Experience and Knowledge required for the assignment:
Experience with the following:
- Strong Machine learning and Data Science knowledge (deep understanding of methods and their appropriateness of modeling, supervised and unsupervised techniques depending on data conditions and contexts). Knowledge on CNN/deep learning is a plus. Network Analysis and Complex Systems as main areas of research, specially applied to Computational Sociology. Strong record of scientific publications showing the above and working experience.
- Past experience in working with behavioral data including mobile phone traces, twitter data, email interactions, or similar datasets is preferred. Experience with working with very large datasets is a plus.
- Visualization techniques for producing eye catching images and plots (including shapefile/raster mapping)
- Good research record (scientific publications related to the professional and academic experience required). Research experience focused on algorithmic and data bias and working with sensitive datasets is a strong plus. General approach to research and development with attention to the privacy and ethics of data and algorithms.

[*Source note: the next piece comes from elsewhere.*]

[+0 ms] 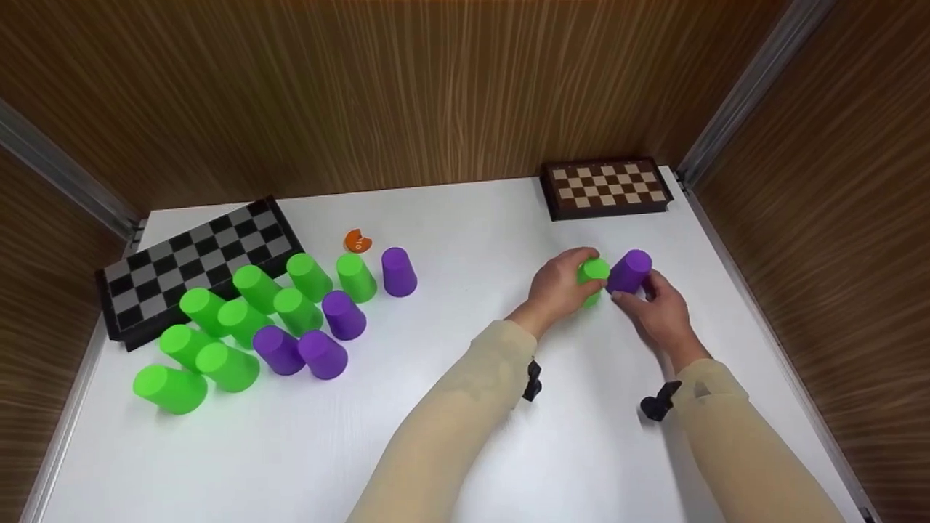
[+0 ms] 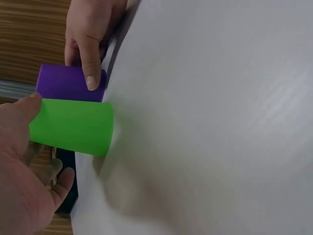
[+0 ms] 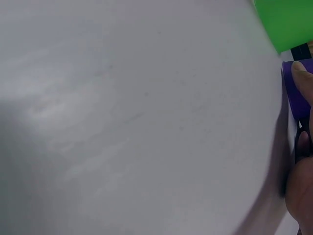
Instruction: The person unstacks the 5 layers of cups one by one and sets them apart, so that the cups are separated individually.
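Note:
At the right of the table my left hand (image 1: 563, 282) grips an upside-down green cup (image 2: 73, 126) near its top, thumb on one side and fingers on the other. Right beside that cup stands a purple cup (image 1: 631, 270), also bottom up. My right hand (image 1: 662, 309) pinches the purple cup low on its side, with the thumb (image 2: 89, 66) along its near face. In the right wrist view only parts of the purple cup (image 3: 297, 95) and the green cup (image 3: 286, 24) show at the edge.
On the left, several upside-down green cups (image 1: 229, 367) and purple cups (image 1: 323, 354) stand grouped. A black-and-grey checkered board (image 1: 196, 265) lies behind them, near an orange piece (image 1: 357, 241). A brown checkered board (image 1: 607, 189) lies at the back right. Wood-grain panels (image 1: 436, 94) enclose the table (image 1: 465, 232).

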The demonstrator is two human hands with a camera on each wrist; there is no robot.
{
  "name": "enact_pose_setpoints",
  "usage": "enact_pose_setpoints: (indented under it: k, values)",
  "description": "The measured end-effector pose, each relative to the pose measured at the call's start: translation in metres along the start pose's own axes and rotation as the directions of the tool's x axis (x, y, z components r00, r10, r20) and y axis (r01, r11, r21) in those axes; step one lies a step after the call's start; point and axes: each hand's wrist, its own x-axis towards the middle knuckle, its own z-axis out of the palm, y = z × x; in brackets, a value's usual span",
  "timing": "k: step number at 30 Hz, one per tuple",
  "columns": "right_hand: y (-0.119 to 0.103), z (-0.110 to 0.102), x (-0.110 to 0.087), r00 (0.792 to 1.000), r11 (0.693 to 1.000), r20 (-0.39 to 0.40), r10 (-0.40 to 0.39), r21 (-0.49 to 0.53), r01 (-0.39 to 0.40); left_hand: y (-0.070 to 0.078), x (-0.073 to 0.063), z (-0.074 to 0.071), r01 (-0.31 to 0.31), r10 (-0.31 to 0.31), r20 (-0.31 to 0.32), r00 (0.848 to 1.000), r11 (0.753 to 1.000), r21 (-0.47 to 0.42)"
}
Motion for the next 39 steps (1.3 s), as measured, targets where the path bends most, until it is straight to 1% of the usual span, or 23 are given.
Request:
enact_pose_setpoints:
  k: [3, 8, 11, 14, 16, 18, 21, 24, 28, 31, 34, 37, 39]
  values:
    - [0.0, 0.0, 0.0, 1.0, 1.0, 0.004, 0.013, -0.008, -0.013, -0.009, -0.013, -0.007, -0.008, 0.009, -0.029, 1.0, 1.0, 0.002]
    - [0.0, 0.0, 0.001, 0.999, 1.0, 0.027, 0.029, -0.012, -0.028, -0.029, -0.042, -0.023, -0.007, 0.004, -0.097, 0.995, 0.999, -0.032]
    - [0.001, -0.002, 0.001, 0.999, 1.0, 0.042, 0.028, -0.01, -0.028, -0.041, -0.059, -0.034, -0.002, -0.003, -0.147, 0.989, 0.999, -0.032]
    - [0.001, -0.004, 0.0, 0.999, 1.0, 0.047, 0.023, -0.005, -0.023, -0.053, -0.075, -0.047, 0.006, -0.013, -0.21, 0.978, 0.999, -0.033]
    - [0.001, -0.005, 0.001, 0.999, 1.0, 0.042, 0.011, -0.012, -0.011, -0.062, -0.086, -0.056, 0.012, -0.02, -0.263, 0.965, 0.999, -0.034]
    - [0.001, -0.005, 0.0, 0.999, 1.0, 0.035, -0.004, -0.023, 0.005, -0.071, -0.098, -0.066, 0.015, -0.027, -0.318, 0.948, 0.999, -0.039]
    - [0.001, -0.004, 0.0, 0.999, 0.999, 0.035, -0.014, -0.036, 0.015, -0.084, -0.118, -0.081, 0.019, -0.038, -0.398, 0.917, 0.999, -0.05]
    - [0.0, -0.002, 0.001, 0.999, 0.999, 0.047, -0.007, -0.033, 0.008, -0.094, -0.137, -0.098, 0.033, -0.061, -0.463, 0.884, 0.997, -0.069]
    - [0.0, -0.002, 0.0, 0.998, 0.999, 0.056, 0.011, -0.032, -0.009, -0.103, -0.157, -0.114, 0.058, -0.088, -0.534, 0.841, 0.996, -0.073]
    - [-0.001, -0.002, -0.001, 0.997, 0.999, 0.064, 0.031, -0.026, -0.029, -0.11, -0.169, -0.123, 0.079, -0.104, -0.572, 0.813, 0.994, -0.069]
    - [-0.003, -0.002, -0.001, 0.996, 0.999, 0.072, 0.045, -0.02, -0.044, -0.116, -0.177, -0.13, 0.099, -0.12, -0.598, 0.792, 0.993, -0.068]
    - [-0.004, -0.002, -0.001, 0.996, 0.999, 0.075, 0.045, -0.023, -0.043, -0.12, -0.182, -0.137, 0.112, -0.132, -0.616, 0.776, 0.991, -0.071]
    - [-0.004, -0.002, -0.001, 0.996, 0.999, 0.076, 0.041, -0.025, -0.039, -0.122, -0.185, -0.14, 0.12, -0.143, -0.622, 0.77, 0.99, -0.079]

Software/development environments experience:
- Experience with cloud platforms, familiarity with Microsoft Azure and Spark - as our corporate platform for scientific computing- is an asset and knowledge of others (AWS, Google Cloud) a plus.
- Programming languages: Python and/or R a must.
- Open values and general understanding of open source (code, data, platforms, initiatives, etc.) is a must. Specific experience/knowledge on working with/on open source initiatives a plus.
- Prior experience working with a multilateral or UN organization is highly desirable
Language Requirements: Fluency in English is required. Additional UN languages will be considered an asset.